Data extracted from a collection
═══
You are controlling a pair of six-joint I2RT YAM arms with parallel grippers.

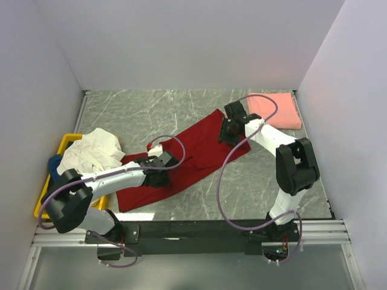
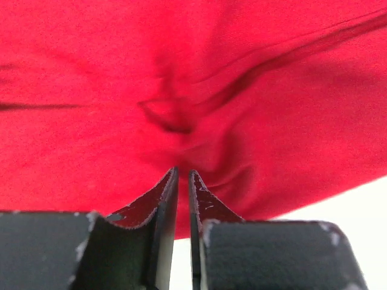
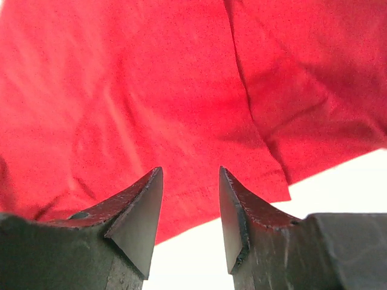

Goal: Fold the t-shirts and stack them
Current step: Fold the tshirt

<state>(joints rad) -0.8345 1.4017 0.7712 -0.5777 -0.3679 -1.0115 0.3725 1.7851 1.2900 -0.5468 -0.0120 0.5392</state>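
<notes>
A dark red t-shirt lies spread diagonally across the middle of the table. My left gripper sits on its lower left part. In the left wrist view the jaws are nearly closed on a puckered fold of the red cloth. My right gripper is over the shirt's upper right end. It is open above the red cloth, near its edge. A salmon-pink t-shirt lies folded at the back right. A cream-white t-shirt is heaped on a blue one at the left.
A yellow bin at the left edge holds the cream-white and blue shirts. Grey marble tabletop shows behind the red shirt. White walls close in the table on three sides. A black rail runs along the near edge.
</notes>
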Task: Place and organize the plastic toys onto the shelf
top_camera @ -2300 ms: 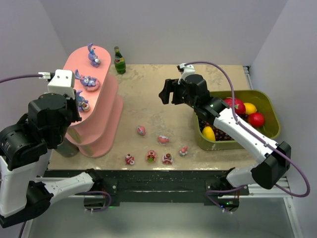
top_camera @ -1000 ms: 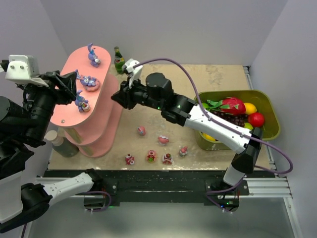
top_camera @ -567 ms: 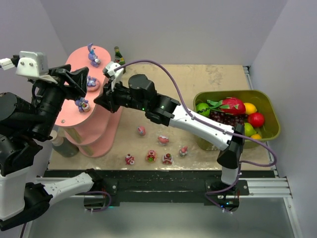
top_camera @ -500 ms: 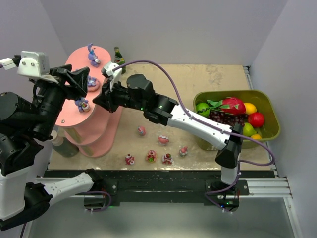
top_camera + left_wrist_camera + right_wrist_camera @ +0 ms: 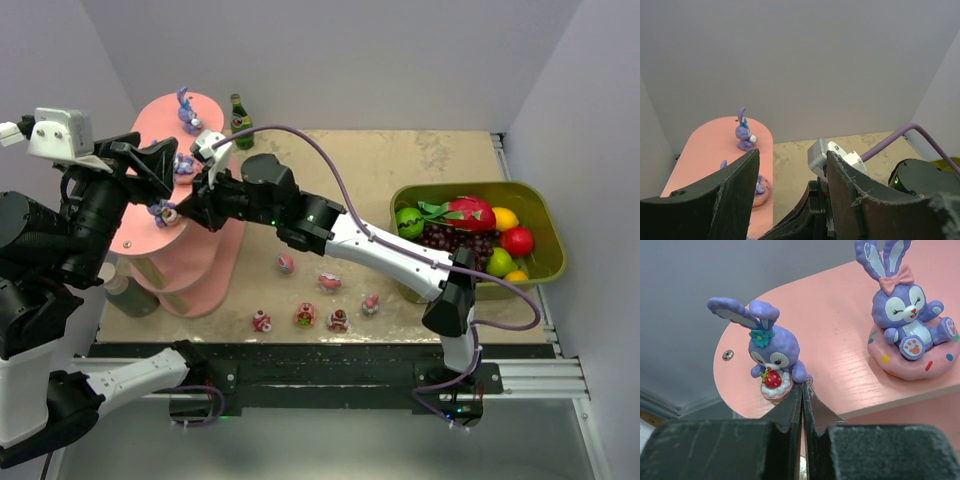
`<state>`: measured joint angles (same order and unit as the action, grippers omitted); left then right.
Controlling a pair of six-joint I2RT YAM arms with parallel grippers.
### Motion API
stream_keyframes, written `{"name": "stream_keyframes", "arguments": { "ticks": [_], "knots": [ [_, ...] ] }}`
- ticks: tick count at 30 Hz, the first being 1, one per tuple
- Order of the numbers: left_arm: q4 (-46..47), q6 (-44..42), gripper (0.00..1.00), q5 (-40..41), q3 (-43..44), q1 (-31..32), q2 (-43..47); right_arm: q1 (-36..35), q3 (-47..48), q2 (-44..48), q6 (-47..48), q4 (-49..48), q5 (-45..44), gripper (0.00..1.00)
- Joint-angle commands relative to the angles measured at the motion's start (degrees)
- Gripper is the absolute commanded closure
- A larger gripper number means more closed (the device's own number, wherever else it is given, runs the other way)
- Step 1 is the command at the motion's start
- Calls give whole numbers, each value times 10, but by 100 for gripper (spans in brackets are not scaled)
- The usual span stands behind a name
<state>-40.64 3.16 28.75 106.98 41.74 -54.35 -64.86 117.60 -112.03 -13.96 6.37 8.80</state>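
The right pincer [image 5: 802, 387] was shut tight, its two tips pressed flat together with nothing between them, poked in at the rim of a tier of the salmon-pink shelf [image 5: 840, 365]. Right at those tips, a shade to their left as the wrist camera saw it, stood a purple bunny with a strawberry [image 5: 772, 362]. I could not tell whether the tips touched its base. Farther along the same tier, off to the pincer's right, a bunny in a pink ring [image 5: 910, 335] sat with a pink bow between its ears. One tier above the pincer a third bunny [image 5: 188, 112] stood alone.

The left pincer [image 5: 793, 152] hung close by, just above the right one, its jaws apart and holding nothing.

A green bottle [image 5: 240, 120] stood on the desk [image 5: 430, 160] beyond the pincers, just past the shelf. Back under the right arm, well away from its pincer, six small toys [image 5: 305, 316] lay scattered on the desk, none of them on the shelf. Farthest from the pincers, out by the right arm's elbow, was the olive-green tub [image 5: 552, 235]. It held a dragon fruit [image 5: 470, 212], a green apple [image 5: 408, 222], dark grapes [image 5: 450, 240], a lemon [image 5: 505, 217] and a red apple [image 5: 517, 241].
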Motion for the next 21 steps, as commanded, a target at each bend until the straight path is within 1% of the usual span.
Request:
{"name": "stream_keyframes", "arguments": {
  "ticks": [1,10,15,20,21],
  "knots": [
    [22,-16,39,3,-5,-3,4,-3,41,-8,-3,-17,7,95],
    [18,-16,39,9,-5,-3,10,-3,54,-20,-2,-8,-4,95],
    [15,-14,38,11,-4,-3,9,-3,37,6,5,-1,-37,95],
    [14,-13,37,4,4,-3,3,-3,28,34,7,17,-69,90],
    [14,-13,37,2,6,-3,1,-3,22,46,8,19,-74,87]
  ]
}}
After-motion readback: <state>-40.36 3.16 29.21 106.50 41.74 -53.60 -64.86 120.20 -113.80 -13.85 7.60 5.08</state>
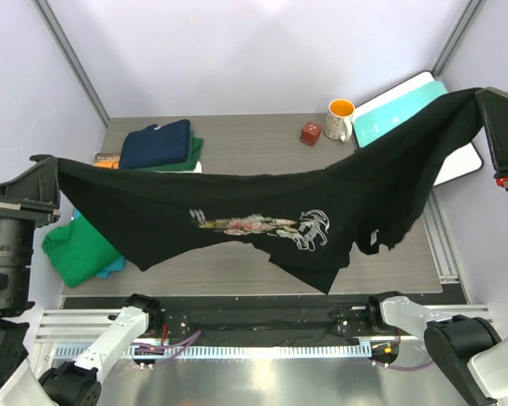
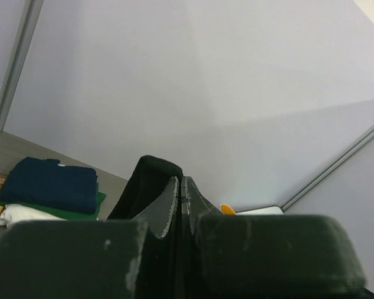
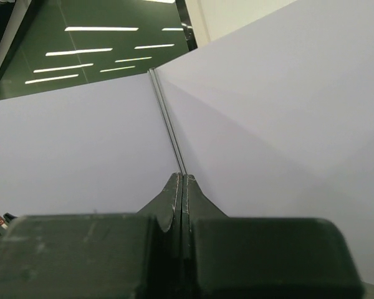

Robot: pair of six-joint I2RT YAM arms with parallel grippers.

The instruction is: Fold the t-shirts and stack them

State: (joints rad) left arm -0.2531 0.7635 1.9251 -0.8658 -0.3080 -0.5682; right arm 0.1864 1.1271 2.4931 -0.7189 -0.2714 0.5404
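Note:
The black t-shirt (image 1: 237,190) with a pink rose print (image 1: 254,225) hangs spread in the air above the table, sagging in the middle. My left gripper (image 1: 49,162) is shut on its left end, and black cloth (image 2: 146,184) bulges beside the closed fingers (image 2: 172,199). My right gripper (image 1: 483,95) is shut on its right end, higher up; in the right wrist view the jaws (image 3: 182,177) are pressed together facing the wall. A folded navy t-shirt (image 1: 157,142) lies on a green one (image 1: 196,152) at the back left. A crumpled green t-shirt (image 1: 76,249) lies over a teal one (image 1: 114,268) at the left edge.
An orange-lined mug (image 1: 341,118) and a small red cube (image 1: 311,133) stand at the back right, next to a teal-and-white board (image 1: 398,110) partly under the hanging shirt. A small book (image 1: 106,158) peeks out beside the navy stack. Grey walls enclose the table.

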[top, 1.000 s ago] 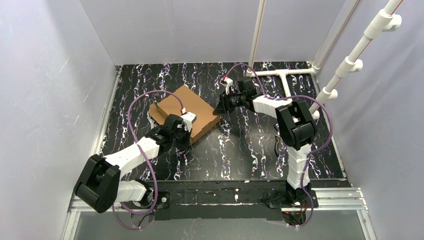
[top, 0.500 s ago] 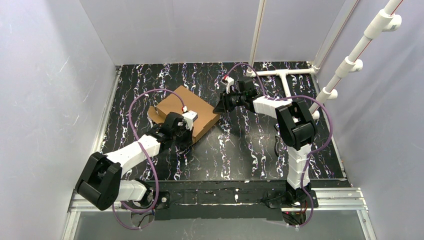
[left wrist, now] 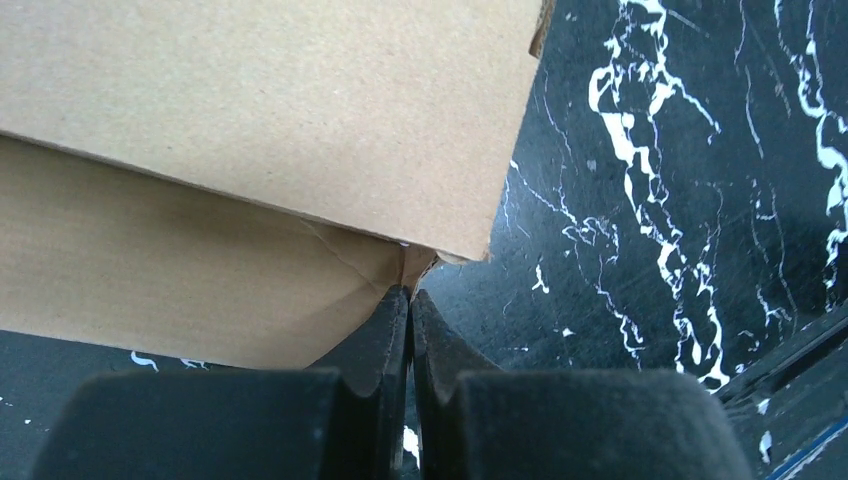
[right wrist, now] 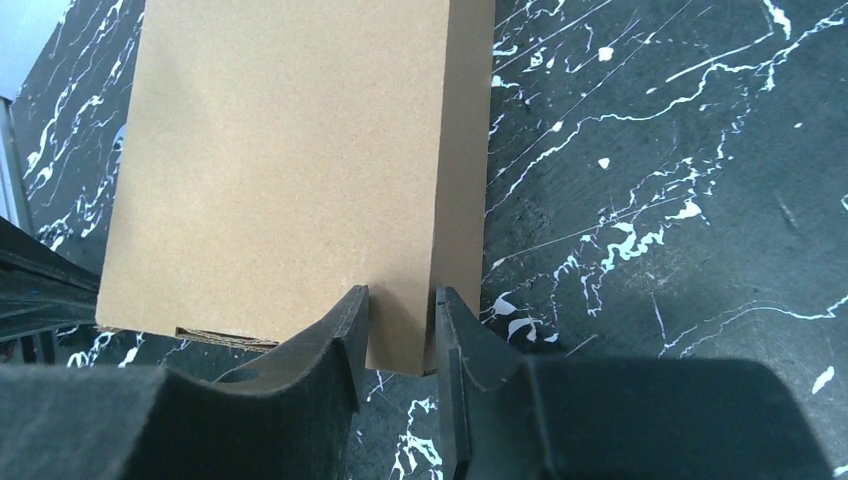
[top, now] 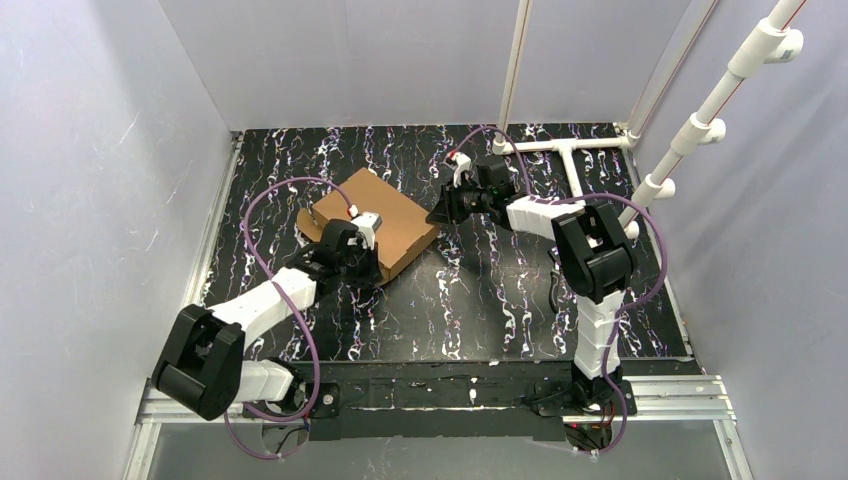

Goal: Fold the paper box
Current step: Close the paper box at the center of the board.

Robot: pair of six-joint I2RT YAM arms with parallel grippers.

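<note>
Lying on the far left part of the black marbled table, the paper box is folded shut into a shallow brown block, turned at a slant so that one corner points toward the right arm. Its top panel looks flat and plain from above. The left end effector is at the box's near side, its two dark fingers pressed together with nothing between them, and their tips touch the lower corner of the side wall just under the overhanging edge of the top panel. A thin crease runs across the cardboard wall toward that corner. The right end effector meets the box at its right-hand corner, with the fingers standing apart, one over the top panel's edge and the other beside the narrow side wall, so that the corner sits in the gap between them. Whether these fingers press on the cardboard or merely straddle it, I cannot tell.
</note>
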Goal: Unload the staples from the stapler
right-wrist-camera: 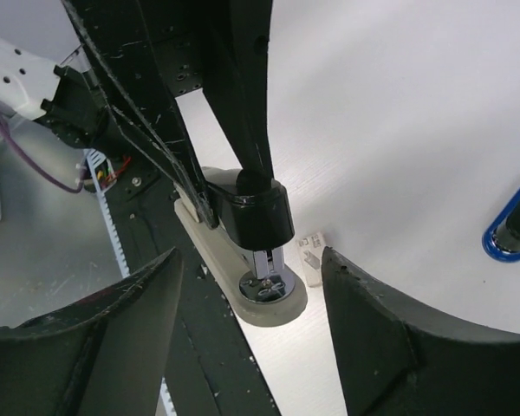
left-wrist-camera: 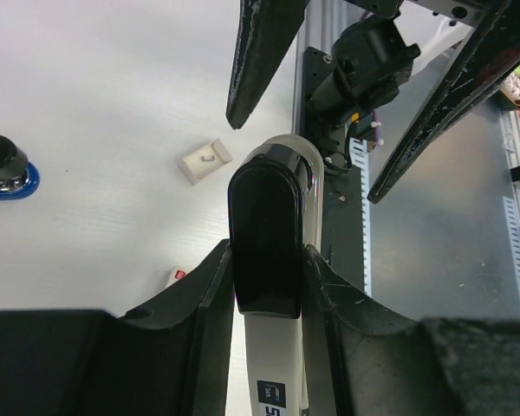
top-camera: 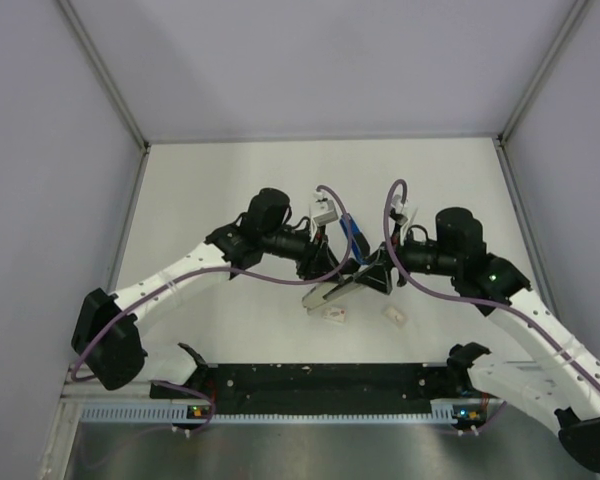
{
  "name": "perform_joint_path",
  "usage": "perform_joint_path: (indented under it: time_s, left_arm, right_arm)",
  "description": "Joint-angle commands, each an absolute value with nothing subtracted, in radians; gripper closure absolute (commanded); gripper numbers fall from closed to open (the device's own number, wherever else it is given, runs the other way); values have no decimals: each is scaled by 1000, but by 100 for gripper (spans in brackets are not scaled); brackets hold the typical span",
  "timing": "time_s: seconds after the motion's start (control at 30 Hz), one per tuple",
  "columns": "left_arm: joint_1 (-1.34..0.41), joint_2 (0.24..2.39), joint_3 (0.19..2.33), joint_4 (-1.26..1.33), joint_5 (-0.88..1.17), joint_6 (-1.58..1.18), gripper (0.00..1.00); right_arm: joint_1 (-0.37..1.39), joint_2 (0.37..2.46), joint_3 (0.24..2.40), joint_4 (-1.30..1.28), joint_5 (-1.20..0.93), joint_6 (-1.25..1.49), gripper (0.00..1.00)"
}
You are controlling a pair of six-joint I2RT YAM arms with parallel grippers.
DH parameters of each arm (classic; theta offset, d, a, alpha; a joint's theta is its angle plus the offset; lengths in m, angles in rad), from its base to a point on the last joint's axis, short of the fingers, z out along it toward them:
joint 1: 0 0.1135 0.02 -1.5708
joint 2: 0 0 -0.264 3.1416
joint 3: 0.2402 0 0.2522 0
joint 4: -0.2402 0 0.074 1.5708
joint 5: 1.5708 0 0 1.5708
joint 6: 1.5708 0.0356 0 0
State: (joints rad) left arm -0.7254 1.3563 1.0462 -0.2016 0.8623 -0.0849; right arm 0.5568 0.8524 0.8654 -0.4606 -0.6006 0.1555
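The small blue stapler [top-camera: 356, 241] with dark ends lies on the table beyond both grippers. It shows at the left edge of the left wrist view [left-wrist-camera: 7, 176] and the right edge of the right wrist view [right-wrist-camera: 510, 232]. No gripper touches it. My left gripper [left-wrist-camera: 269, 260] is shut on a second, larger stapler [left-wrist-camera: 276, 217] with a black top and beige base [right-wrist-camera: 260, 299]. My right gripper [right-wrist-camera: 251, 260] is open, its fingers [right-wrist-camera: 390, 329] either side of that stapler's front end without touching. In the top view the left gripper [top-camera: 318, 268] and right gripper [top-camera: 373, 279] meet over it [top-camera: 325, 294].
Two small white boxes [top-camera: 335, 315] [top-camera: 395, 317] lie on the table just in front of the grippers; one shows in the left wrist view [left-wrist-camera: 204, 160] and one in the right wrist view [right-wrist-camera: 312, 256]. A black rail [top-camera: 320, 385] runs along the near edge.
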Motion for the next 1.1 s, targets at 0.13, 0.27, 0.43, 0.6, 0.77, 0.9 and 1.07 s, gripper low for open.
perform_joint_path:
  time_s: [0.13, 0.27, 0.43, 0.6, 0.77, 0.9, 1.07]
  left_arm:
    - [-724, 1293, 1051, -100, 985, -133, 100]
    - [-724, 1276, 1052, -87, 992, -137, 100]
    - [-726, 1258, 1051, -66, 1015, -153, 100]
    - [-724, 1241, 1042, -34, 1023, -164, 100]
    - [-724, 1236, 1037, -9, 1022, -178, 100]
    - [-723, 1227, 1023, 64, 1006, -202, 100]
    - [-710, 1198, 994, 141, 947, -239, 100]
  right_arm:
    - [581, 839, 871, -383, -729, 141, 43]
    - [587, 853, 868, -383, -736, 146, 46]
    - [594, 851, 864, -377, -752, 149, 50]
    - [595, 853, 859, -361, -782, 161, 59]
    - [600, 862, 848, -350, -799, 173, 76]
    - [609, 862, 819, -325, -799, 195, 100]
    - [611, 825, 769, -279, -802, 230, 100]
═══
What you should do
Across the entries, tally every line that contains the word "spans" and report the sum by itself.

Solution to this exercise
2